Re: Make COPY format extendable: Extract COPY TO format implementations

From: Masahiko Sawada <sawada(dot)mshk(at)gmail(dot)com>
To: Sutou Kouhei <kou(at)clear-code(dot)com>
Cc: michael(at)paquier(dot)xyz, pgsql-hackers(at)postgresql(dot)org
Subject: Re: Make COPY format extendable: Extract COPY TO format implementations
Date: 2024-11-22 21:01:06
Message-ID: CAD21AoBNfKDbJnu-zONNpG820ZXYC0fuTSLrJ-UdRqU4qp2wog@mail.gmail.com
Views: Raw Message | Whole Thread | Download mbox | Resend email
Thread:
Lists: pgsql-hackers

On Wed, Nov 20, 2024 at 6:55 PM Sutou Kouhei <kou(at)clear-code(dot)com> wrote:
>
> Hi,
>
> In <CAD21AoA1s0nzjGU9t3N_uNdg3SZeOxXyH3rQfxYFEN3Y7JrKRQ(at)mail(dot)gmail(dot)com>
> "Re: Make COPY format extendable: Extract COPY TO format implementations" on Wed, 20 Nov 2024 14:14:27 -0800,
> Masahiko Sawada <sawada(dot)mshk(at)gmail(dot)com> wrote:
>
> > I've extracted the changes to refactor COPY TO/FROM to use the format
> > callback routines from v23 patch set, which seems to be a better patch
> > split to me.
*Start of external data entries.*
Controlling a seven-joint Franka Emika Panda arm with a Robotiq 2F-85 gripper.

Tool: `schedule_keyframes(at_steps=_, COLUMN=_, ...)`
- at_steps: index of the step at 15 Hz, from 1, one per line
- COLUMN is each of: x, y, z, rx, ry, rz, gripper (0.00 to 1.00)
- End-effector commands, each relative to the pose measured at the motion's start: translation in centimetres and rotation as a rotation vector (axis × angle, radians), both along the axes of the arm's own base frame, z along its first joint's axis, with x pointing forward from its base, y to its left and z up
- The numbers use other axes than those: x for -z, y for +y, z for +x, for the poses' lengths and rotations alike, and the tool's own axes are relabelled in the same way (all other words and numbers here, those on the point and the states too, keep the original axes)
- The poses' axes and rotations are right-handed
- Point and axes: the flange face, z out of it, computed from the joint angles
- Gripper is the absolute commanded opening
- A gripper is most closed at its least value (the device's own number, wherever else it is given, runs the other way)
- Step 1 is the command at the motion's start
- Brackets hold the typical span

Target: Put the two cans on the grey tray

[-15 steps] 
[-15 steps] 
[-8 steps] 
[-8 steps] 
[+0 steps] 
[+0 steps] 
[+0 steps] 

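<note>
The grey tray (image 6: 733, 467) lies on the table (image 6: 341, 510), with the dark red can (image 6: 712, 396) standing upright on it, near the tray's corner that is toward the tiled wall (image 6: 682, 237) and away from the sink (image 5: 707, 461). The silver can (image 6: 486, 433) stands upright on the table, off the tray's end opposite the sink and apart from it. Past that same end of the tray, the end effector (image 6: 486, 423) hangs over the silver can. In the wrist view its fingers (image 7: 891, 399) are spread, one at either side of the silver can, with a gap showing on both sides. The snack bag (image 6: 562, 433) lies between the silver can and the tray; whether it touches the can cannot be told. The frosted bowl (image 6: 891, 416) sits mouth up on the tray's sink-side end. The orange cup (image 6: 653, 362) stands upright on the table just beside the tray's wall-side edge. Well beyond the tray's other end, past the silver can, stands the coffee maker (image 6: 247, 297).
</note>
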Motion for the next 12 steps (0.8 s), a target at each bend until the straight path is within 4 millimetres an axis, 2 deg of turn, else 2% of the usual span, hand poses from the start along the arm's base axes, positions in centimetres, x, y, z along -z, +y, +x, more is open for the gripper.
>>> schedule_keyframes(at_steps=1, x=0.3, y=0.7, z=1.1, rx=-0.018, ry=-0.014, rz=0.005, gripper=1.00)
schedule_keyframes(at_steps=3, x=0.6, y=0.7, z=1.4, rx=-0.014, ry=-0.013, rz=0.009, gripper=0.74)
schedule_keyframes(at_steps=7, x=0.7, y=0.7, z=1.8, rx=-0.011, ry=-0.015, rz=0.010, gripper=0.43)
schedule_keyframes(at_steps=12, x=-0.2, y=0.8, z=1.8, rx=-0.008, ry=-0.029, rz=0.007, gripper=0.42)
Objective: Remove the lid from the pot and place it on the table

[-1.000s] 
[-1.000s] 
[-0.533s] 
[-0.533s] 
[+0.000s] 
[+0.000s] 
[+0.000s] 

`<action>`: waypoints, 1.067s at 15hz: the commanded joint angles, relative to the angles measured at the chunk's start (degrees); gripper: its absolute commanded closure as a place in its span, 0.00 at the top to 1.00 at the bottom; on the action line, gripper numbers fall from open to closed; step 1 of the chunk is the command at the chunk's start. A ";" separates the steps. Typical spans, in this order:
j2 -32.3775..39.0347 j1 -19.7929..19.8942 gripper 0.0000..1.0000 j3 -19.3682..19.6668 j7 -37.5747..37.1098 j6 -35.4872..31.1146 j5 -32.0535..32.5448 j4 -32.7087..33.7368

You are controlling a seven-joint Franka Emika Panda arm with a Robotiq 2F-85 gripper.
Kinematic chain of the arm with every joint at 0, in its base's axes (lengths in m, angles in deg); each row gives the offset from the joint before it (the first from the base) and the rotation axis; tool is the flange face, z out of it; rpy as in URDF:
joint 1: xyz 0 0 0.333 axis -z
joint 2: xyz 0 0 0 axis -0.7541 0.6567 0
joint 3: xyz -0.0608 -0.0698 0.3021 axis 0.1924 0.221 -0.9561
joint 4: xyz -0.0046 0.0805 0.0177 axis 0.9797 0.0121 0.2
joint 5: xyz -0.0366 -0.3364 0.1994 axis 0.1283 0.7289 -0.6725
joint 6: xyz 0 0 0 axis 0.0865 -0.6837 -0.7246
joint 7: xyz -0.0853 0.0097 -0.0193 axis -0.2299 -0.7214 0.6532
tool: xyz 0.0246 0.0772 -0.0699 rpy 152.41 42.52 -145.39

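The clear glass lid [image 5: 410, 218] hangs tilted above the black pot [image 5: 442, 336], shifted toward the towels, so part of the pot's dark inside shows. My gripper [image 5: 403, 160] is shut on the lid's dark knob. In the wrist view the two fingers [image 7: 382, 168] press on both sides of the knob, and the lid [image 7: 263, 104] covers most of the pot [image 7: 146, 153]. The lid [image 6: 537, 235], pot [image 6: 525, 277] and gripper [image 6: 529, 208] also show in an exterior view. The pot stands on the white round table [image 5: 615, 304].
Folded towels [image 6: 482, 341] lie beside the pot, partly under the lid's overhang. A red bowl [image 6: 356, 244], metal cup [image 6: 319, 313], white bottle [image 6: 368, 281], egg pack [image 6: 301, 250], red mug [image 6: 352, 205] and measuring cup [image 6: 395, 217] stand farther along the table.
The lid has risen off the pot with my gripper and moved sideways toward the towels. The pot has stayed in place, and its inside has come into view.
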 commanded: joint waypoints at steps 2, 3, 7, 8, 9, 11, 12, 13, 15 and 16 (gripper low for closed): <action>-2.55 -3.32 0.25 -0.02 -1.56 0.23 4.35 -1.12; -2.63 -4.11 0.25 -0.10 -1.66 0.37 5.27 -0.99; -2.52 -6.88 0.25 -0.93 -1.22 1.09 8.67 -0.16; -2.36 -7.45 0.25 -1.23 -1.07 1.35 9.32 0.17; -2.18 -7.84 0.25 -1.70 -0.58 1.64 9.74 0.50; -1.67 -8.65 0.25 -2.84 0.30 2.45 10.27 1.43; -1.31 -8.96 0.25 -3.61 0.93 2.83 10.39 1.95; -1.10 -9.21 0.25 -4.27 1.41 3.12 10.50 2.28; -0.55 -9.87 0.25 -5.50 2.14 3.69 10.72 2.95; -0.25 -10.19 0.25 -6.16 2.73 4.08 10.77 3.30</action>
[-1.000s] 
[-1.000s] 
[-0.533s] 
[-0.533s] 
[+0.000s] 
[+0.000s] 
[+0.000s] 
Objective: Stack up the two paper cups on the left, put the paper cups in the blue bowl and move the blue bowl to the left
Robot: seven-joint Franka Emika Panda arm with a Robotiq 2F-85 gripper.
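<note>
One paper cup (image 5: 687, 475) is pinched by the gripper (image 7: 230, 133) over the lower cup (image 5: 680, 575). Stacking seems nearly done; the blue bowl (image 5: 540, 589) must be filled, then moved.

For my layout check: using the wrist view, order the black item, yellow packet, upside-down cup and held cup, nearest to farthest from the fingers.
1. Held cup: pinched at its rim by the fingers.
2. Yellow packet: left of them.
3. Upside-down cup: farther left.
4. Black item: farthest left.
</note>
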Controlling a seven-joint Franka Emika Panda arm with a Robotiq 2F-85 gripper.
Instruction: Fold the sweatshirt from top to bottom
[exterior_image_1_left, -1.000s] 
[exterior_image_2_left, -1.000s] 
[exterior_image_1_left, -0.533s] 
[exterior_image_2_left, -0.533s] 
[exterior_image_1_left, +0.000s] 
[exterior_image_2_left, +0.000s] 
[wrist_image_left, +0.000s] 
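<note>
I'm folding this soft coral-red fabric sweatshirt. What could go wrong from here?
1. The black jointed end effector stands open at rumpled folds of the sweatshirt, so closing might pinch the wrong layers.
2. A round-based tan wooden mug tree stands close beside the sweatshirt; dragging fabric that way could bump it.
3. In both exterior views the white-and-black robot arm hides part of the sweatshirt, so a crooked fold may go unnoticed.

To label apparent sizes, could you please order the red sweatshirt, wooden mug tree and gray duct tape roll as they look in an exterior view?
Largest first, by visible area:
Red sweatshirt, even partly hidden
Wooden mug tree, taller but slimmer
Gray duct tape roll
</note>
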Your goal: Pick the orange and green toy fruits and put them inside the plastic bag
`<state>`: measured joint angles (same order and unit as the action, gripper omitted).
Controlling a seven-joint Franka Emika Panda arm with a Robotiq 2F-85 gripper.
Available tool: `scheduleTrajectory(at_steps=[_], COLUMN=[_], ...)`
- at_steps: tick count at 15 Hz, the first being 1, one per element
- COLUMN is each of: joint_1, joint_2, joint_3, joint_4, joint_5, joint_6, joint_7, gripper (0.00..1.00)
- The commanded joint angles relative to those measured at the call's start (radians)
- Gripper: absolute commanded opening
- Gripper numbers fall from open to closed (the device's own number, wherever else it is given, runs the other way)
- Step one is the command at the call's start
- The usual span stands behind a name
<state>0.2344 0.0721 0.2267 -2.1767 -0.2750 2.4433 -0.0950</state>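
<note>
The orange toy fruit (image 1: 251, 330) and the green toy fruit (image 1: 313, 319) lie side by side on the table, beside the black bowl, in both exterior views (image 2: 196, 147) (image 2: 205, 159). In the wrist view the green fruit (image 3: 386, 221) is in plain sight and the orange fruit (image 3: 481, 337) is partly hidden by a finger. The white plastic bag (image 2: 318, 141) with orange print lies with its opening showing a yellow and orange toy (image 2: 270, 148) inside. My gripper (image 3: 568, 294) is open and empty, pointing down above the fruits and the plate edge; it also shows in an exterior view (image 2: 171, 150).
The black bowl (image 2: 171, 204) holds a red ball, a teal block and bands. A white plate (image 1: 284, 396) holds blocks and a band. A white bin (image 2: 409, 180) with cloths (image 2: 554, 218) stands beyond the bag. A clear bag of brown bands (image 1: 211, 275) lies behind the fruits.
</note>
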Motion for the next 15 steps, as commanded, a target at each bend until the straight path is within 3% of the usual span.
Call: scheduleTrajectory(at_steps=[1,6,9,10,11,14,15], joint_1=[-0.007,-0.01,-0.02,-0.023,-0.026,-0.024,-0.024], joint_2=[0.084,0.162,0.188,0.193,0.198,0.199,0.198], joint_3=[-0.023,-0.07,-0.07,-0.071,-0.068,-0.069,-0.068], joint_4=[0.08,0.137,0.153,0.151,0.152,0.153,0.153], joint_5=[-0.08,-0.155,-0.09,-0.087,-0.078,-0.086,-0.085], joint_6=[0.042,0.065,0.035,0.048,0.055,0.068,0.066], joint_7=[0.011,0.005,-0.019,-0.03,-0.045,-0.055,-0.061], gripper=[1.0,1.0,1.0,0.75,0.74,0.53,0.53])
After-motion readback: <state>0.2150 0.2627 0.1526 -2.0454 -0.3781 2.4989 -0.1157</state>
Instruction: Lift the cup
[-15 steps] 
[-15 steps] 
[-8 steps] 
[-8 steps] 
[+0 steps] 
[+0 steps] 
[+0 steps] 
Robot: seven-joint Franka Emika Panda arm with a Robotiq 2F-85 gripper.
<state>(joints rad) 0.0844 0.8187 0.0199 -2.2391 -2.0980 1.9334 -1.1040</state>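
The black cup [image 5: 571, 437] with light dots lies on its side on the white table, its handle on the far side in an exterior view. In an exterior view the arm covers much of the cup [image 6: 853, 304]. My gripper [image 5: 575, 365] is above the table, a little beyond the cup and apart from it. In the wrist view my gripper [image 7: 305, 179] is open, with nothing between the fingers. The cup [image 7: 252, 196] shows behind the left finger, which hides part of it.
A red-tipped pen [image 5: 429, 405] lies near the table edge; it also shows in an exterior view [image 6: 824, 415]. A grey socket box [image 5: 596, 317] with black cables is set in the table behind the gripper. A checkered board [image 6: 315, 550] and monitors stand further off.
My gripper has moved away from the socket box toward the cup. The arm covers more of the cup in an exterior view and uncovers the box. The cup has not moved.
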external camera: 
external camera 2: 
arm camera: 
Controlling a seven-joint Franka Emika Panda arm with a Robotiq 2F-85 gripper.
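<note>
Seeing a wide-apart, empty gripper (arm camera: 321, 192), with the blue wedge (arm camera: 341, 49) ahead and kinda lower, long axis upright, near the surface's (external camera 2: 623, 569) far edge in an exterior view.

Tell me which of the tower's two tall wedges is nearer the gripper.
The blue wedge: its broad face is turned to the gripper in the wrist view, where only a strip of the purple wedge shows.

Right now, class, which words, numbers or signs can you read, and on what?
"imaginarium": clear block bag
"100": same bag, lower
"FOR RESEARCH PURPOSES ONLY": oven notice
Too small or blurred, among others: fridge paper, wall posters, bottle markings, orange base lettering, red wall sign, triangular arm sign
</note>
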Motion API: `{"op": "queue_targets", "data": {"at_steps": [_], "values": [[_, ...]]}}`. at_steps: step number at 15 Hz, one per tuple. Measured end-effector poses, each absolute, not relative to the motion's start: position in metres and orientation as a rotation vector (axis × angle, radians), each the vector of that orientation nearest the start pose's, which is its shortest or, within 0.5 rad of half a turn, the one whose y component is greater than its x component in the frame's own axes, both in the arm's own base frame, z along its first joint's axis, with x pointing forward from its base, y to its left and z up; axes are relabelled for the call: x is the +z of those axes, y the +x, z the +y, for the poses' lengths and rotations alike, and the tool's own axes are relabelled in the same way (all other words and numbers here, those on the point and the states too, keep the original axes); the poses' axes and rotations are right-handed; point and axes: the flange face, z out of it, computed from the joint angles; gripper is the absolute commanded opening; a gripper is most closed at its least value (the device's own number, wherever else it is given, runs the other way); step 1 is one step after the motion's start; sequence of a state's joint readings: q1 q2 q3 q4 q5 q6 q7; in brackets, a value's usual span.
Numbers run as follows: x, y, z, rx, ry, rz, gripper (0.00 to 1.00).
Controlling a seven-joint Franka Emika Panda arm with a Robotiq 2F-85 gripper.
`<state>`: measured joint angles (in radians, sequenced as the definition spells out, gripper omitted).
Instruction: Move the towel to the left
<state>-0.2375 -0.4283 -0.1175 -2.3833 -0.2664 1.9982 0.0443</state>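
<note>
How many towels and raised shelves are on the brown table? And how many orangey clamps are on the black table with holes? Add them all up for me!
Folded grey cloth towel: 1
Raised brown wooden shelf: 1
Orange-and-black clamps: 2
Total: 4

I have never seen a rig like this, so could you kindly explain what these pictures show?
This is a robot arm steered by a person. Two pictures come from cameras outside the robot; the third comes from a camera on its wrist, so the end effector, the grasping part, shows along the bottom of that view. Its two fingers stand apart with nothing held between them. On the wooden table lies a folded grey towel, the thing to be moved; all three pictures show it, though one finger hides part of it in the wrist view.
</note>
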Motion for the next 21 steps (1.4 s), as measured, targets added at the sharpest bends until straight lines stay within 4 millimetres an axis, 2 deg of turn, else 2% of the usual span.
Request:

Also, I've reviewed these changes and made some changes
> > on top of them. The attached patches are:
> >
> > 0001: make COPY TO use CopyToRoutine.
> > 0002: minor changes to 0001 patch. will be fixed up.
> > 0003: make COPY FROM use CopyFromRoutine.
> > 0004: minor changes to 0003 patch. will be fixed up.
> >
> > I've confirmed that v24 has a similar performance improvement to v23.
> > Please check these extractions and minor change suggestions.
>
> Thanks. Here are my comments:

Thank you for the comments!

>
> 0002:
>
> +/* TEXT format */
>
> "text" may be better than "TEXT". We use "text" not "TEXT"
> in other places.
>
> +static const CopyToRoutine CopyToRoutineText = {
> + .CopyToStart = CopyToTextLikeStart,
> + .CopyToOutFunc = CopyToTextLikeOutFunc,
> + .CopyToOneRow = CopyToTextOneRow,
> + .CopyToEnd = CopyToTextLikeEnd,
> +};
>
> +/* BINARY format */
>
> "binary" may be better than "BINARY". We use "binary" not
> "BINARY" in other places.
>
> +static const CopyToRoutine CopyToRoutineBinary = {
> + .CopyToStart = CopyToBinaryStart,
> + .CopyToOutFunc = CopyToBinaryOutFunc,
> + .CopyToOneRow = CopyToBinaryOneRow,
> + .CopyToEnd = CopyToBinaryEnd,
> +};
>
> +/* Return COPY TO routines for the given option */
>
> option ->
> options
>
> +static const CopyToRoutine *
> +CopyToGetRoutine(CopyFormatOptions opts)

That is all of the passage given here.